Handgemachtes Glockenspiel zu Nikolaus

Zum ersten Mal wurde am Nikolaustag in Gruiten gebeiert. Aus luftiger Höhe ließen Josef Ahrweiler, Ralf Guski und Stefan Castelli zwei Melodien erklingen.

Gruiten. Normalerweise erklingen Glocken, in dem sie mechanisch in Bewegung gebracht werden, so dass ein Klöppel an den Körper schlägt. Nicht so beim Beiern. „Da hängt die Glocke still und mit kurzem Griff wird durch ein Hanfseil am Klöppel der Ton per Hand erzeugt“, sagt Josef Ahrweiler.

Wie das klingt, haben die Gruitener am Freitagabend erlebt. Pünktlich vor Beginn der Festmesse um 19 Uhr wurde in St. Nikolaus gebeiert — zum ersten Mal am Nikolaustag. „Wir hoffen, dass das nun eine Tradition wird“, sagt Josef Ahrweiler und fügt hinzu: „Beiern kann jeder. Dazu braucht man allerdings eine gewisse Technik und Kraft.“ In der Rolle als Glöckner von Notre Gruiten muss er aber nicht nur Taktgefühl besitzen, sondern auch noch schwindelfrei sein. Denn gebeiert wird in der Glockenstube von St. Nikolaus in luftiger Höhe von etwa 20 Metern.

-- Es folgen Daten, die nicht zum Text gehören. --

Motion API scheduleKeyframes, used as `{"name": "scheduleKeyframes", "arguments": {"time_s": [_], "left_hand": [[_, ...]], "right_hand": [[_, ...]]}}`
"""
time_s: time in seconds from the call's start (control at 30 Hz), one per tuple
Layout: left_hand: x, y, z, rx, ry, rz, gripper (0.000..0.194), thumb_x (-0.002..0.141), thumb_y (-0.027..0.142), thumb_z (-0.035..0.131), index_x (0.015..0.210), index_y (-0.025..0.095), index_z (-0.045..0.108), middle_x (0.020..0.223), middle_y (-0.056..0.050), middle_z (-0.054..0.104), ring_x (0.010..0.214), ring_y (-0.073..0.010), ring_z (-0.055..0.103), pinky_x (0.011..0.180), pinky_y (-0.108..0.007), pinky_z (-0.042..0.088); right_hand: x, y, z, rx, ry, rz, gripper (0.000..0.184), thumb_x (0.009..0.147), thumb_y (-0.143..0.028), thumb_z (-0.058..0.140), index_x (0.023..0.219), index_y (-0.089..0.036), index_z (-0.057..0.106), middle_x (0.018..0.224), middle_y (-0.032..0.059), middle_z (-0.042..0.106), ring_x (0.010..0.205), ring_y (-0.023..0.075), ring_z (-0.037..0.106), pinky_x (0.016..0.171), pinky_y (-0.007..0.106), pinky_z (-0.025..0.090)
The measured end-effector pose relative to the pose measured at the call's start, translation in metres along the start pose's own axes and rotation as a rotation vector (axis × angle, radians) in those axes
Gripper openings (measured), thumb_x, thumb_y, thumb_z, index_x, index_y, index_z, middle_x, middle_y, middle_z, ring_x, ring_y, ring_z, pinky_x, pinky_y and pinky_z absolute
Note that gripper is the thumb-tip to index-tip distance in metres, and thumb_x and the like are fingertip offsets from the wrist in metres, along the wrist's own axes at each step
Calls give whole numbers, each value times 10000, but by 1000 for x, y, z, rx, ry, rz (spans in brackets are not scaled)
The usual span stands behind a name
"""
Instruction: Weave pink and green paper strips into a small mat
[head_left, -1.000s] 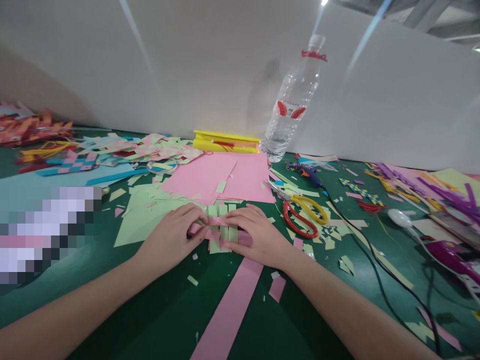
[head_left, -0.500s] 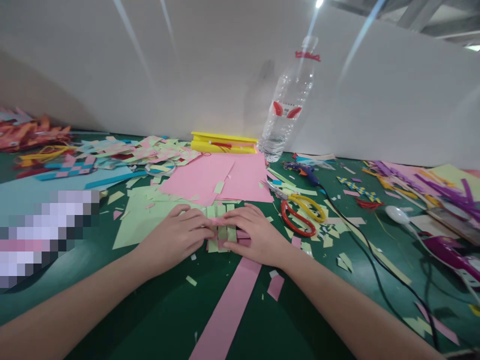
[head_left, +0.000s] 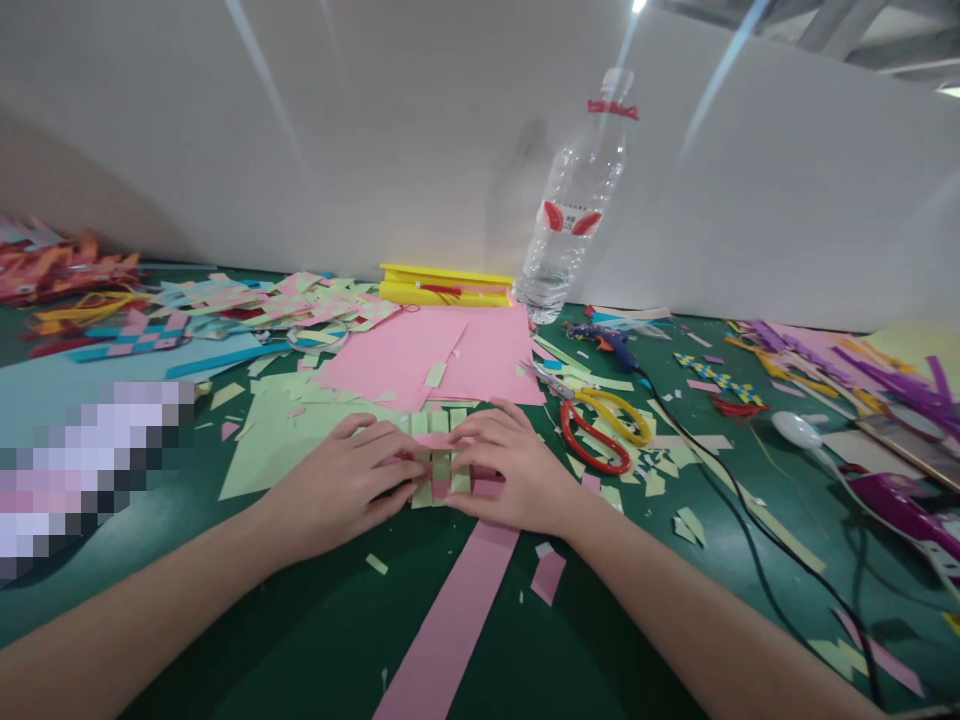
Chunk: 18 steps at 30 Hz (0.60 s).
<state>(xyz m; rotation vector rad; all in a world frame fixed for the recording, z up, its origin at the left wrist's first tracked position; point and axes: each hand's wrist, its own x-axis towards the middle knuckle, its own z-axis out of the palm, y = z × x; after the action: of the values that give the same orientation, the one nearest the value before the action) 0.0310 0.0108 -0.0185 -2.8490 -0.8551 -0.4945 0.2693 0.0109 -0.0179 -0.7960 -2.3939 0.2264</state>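
Observation:
A small woven piece of green and pink paper strips (head_left: 441, 468) lies in front of me, its green strips crossing over and under the pink ones. My left hand (head_left: 352, 480) grips its left side, with bent fingers on the paper. On the right side, my right hand (head_left: 517, 470) has its fingertips on the strips and its thumb at the lower edge. The fingers hide both ends of the weave. Below my right hand a long pink strip (head_left: 457, 620) runs down toward me over the green table (head_left: 300, 640).
Pink sheets (head_left: 495, 350) and a green sheet (head_left: 255, 450) lie behind my hands. To the right are scissors (head_left: 604, 425), a blue glue gun (head_left: 615, 345) with a black cord, and a purple tool (head_left: 892, 505). A plastic bottle (head_left: 574, 220) stands by the wall. Paper scraps are scattered about.
The right-hand fingers have lifted and shifted slightly, showing a little more of the pink cross strip. The left hand has barely moved, and the view has shifted slightly.

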Motion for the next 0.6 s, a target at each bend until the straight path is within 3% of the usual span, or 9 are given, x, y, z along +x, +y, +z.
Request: {"name": "scheduleKeyframes", "arguments": {"time_s": [0.1,0.2,0.4,0.6], "left_hand": [[-1,0,1,-1,0,-9,266,961,231,409,1007,230,671,1024,-37,694,942,-202,587,872,-383,356],[-1,0,1,1,-4,-9,274,969,238,406,1005,227,678,1017,-40,696,938,-199,588,871,-383,355],[0,2,1,26,-11,-14,298,975,252,381,1046,227,669,1048,-51,693,971,-209,583,884,-395,364],[1,3,-1,77,-8,1,320,970,225,357,1048,206,667,1008,-66,687,922,-221,591,842,-387,392]], "right_hand": [[0,2,0,-38,32,10,236,795,-446,674,816,-211,664,908,39,653,888,184,563,898,382,373],[-1,3,0,-81,15,11,270,814,-466,650,786,-200,684,758,21,617,766,165,537,797,345,367],[-1,2,0,-83,-86,24,257,834,-435,635,739,-201,685,679,-4,601,717,147,541,826,343,328],[1,0,-2,9,-109,76,211,819,-389,668,726,-199,668,752,5,658,775,154,592,850,345,334]]}}
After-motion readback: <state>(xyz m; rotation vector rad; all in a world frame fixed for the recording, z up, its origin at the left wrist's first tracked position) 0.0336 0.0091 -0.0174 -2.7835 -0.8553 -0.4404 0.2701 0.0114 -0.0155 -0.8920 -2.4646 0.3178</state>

Mit Ralf Guski und Stefan Castelli ging es also erst mal diverse, sonst bestens versperrte Hühnerleitern hoch. Nach einer kurzen Aufwärmrunde — „wenn man länger pausiert hat, wird es sonst disharmonisch“ — begann das ungewöhnliche Spektakel.

Das stimmige „Ping-ping-ping-pong-pong-pong“ ist nämlich nicht dem Zufall geschuldet, „das lesen wir hier vom Notenbrett ab“, erläutern die Männern.

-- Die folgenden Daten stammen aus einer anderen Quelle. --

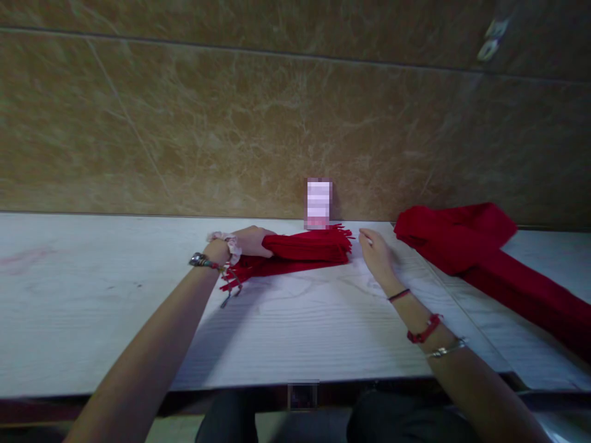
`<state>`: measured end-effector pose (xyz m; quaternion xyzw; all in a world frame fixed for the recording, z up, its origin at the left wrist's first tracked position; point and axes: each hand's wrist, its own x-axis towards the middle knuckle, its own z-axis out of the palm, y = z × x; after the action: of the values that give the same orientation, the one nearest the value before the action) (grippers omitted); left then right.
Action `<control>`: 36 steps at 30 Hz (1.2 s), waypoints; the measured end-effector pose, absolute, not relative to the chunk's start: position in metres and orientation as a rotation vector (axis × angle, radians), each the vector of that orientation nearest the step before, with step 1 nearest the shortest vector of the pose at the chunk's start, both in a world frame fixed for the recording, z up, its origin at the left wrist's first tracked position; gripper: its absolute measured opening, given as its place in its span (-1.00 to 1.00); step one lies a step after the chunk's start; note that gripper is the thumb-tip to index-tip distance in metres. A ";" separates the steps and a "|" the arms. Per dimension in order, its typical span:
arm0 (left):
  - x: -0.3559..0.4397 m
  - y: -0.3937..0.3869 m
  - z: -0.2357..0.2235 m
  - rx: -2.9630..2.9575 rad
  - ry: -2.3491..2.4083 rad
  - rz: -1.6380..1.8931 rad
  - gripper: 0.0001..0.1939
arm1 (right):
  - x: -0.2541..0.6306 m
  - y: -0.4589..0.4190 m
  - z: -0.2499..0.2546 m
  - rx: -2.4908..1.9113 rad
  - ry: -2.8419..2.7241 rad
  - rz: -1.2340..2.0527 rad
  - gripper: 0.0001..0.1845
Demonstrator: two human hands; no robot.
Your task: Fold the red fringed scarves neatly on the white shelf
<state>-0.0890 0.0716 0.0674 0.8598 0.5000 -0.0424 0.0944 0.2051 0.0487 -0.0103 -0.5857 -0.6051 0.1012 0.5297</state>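
Note:
A red fringed scarf lies folded into a narrow strip on the white table, its tassels showing at both ends. My left hand is closed around its left part, the fingers partly hidden by the cloth. Just off the right-hand fringe, my right hand rests near the tabletop with curled fingers. A small pale spot shows at its fingertips; whether that is a nail or a held thing, I cannot make out.
More red cloth lies loosely bunched at the right and trails off the view's edge. A phone-like upright object, blurred out, leans against the brown marbled wall behind the scarf. The white table has its front edge by my legs.

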 end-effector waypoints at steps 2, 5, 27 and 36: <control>-0.090 0.075 0.069 2.498 1.502 -0.088 -0.55 | 0.200 0.042 -0.005 -1.319 -1.494 0.090 -0.68; -0.092 0.080 0.068 2.479 1.488 -0.067 -0.54 | 0.195 0.038 -0.005 -1.324 -1.568 0.000 -0.67; -0.108 0.091 0.052 2.511 1.475 0.136 -0.58 | 0.185 0.049 -0.032 -1.833 -1.901 0.102 -0.81; -0.105 0.075 0.063 2.729 1.488 0.221 -0.55 | 0.180 0.047 -0.019 -1.779 -1.924 -0.101 -0.74</control>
<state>-0.1052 0.0751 0.0625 0.8757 0.4775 0.0708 0.0125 0.1795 0.0466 -0.0193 -0.6557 -0.7092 -0.0374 0.2564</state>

Zwei Melodien wurden anlässlich des Nikolaustages angestimmt, die erste „ist eine kurze und leichte Variante“, die zweite heißt „Die schwierige Marianne“. Beide, so erzählte Josef Ahrhaus, der das Beiern 1980 von seinem Vater Heinrich erlernte und seither zelebriert, sind tradierte Notenfolgen. Beide sind „nach Gehör notiert“.

„Aber bei der zweiten sagte Marianne Klevenhaus, eine Gruitenerin, die leider in diesem Jahr gestorben ist: ‚Der Anfang stimmt, der Rest nicht.“ Wie es richtig klingen müsste, weiß keiner so genau, aber „seitdem trägt das Werk ihren Namen“.

Viele der Melodien gehen bis in den 30-jährigen Krieg zurück, führt Josef Ahrweiler aus. Damals hatten die Kirchglocken nicht nur die Funktion, die Zeit anzusagen, sondern auch in bestimmten Tönen über anstehende Gefahren oder eventuelle Katastrophen zu informieren. „Und wenn zum Beispiel der Feind wieder weg war, wurde gebeiert.“

Feinde sind passé, dafür gibt es noch immer den sogenannten Kirchweihtag, traditionell am ersten Sonntag im Juli gefeiert. Weil aber nach der Zusammenlegung der Gemeinden St. Nikolaus mit St. Chrysanthus und Daria nur noch in jedem zweiten Jahr die Fronleichnam-Prozession durch Gruiten führt (und die andere durch Haan), überlegte Ahrweiler, einen weiteren Festtermin zum Beiern zu bestimmen. Und kam auf den Nikolaustag. „Eigentlich spricht wirklich nichts dagegen, das im kommenden Jahr wieder zu machen.“

Übrigens verfasst Josef Ahrweiler seit 1979 eine Kirchenchronik. „Das Nikolaus-Beiern geht als das Lustigste in die Geschichte ein.“ Begleitet wurde es nämlich von einem 15-minütigen Stromausfall. Wie gut, dass man beim Beiern nicht auf Elektrizität angewiesen ist.